## Activity
Leave every image behind and restate the data word for word.

## Given data
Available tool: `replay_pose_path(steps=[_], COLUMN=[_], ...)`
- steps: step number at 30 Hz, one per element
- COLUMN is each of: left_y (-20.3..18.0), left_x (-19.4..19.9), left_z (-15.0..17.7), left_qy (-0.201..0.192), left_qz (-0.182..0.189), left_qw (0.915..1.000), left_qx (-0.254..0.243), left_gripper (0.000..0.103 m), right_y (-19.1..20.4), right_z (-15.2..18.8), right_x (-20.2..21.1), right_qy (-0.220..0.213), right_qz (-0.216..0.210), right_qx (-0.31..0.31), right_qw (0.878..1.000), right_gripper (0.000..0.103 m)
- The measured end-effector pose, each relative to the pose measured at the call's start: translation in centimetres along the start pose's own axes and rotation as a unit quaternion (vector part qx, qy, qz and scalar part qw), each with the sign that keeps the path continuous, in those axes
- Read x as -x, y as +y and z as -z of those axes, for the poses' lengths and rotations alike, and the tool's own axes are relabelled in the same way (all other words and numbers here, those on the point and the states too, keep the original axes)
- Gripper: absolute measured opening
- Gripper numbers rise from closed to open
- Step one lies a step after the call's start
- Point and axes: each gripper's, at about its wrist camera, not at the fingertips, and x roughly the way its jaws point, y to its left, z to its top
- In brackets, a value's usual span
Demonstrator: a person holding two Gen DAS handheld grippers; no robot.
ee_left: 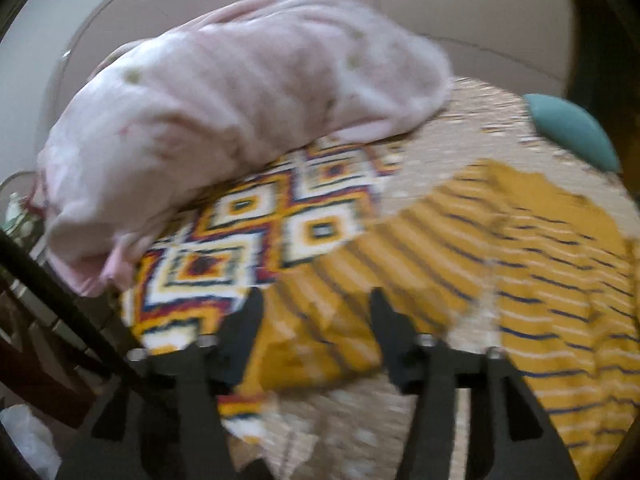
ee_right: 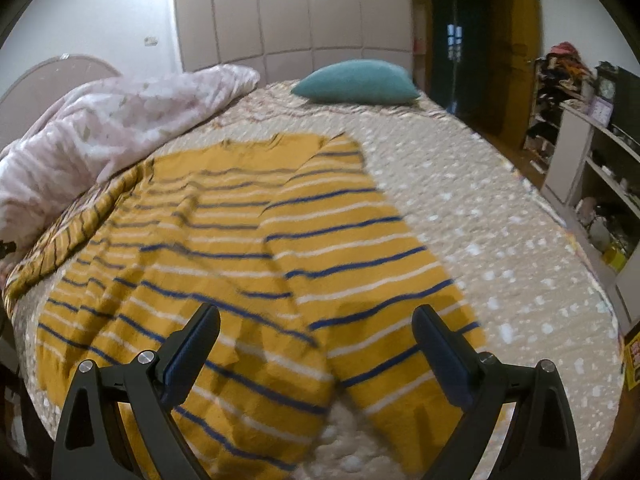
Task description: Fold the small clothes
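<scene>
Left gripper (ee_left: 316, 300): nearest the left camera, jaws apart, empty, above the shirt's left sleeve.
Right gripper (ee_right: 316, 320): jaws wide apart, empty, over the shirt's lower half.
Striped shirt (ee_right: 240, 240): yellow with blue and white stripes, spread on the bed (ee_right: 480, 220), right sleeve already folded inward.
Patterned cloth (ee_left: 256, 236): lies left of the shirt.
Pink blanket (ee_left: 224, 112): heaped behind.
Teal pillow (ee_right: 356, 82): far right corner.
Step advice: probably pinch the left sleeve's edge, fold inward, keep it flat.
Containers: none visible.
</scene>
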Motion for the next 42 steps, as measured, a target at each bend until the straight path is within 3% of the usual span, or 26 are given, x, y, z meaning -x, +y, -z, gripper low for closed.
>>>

## Result
Available tool: `replay_pose_path(steps=[_], COLUMN=[_], ...)`
- steps: step number at 30 Hz, one per element
- COLUMN is each of: left_y (-20.3..18.0), left_x (-19.4..19.9), left_z (-15.0..17.7), left_qy (-0.201..0.192), left_qz (-0.182..0.189), left_qw (0.915..1.000), left_qx (-0.254..0.243), left_gripper (0.000..0.103 m), right_y (-19.1..20.4), right_z (-15.2..18.8), right_x (-20.2..21.1), right_qy (-0.220..0.213), right_qz (-0.216..0.210), right_qx (-0.31..0.31), right_qw (0.878..1.000), right_gripper (0.000..0.103 m)
- The measured end-effector pose, each relative to the pose measured at the call's start: translation in centimetres along the start pose's own axes and rotation as a unit quaternion (vector part qx, qy, qz and scalar part qw), each with the sign that keeps the path continuous, in those axes
- Read x as -x, y as +y and z as -z of those axes, for the poses' lengths and rotations alike, and the tool's own axes are relabelled in the same way (all other words and numbers here, those on the point and the states too, keep the original axes)
- Gripper: absolute measured opening
- Gripper numbers rise from closed to open
- Step one lies a step after the call's start
- Point and axes: each gripper's, at about its wrist camera, not at the fingertips, and x roughly the way its jaws point, y to its left, z to its top
- In brackets, a value's usual span
Demonstrator: a person holding two Gen DAS handheld grippers; no robot.
ee_left: 
ee_right: 
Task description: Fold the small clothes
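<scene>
Left gripper (ee_left: 316, 300): nearest the left camera, jaws apart, empty, above the shirt's left sleeve.
Right gripper (ee_right: 316, 320): jaws wide apart, empty, over the shirt's lower half.
Striped shirt (ee_right: 240, 240): yellow with blue and white stripes, spread on the bed (ee_right: 480, 220), right sleeve already folded inward.
Patterned cloth (ee_left: 256, 236): lies left of the shirt.
Pink blanket (ee_left: 224, 112): heaped behind.
Teal pillow (ee_right: 356, 82): far right corner.
Step advice: probably pinch the left sleeve's edge, fold inward, keep it flat.
Containers: none visible.
</scene>
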Motion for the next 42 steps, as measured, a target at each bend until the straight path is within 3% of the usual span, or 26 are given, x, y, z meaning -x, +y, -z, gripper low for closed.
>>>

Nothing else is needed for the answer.